• INPUT DATA:
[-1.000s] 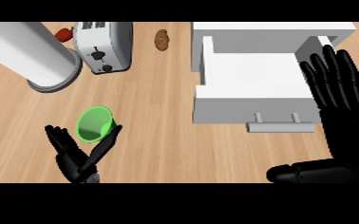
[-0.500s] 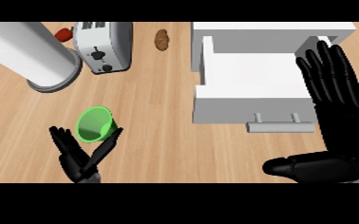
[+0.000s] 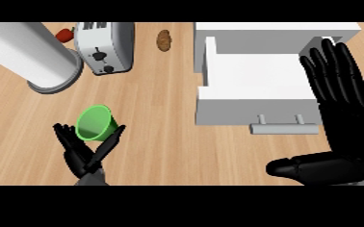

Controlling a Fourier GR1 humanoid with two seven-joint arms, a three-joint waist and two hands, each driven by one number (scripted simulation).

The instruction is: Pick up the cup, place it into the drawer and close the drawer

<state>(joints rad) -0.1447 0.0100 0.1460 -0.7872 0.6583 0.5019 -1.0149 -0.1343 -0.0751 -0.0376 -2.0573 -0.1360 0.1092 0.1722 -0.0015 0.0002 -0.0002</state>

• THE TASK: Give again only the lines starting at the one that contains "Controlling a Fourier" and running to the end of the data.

• SOLUTION TO THE PROBLEM:
Controlling a Fourier GR1 humanoid with two seven-joint arms, a three-joint waist and two hands, each driven by one number (scripted simulation).

The instruction is: Pick up the cup, place it into the drawer and close the drawer

<state>(joints rad) -0.1447 0.0100 0.1460 -0.7872 0.6583 0.5019 -1.0149 -0.1343 -0.0751 -0.0376 -2.0573 -0.1360 0.1092 0.1722 -0.0015 0.0002 -0.0002</state>

Reply complete, and nothing else is required.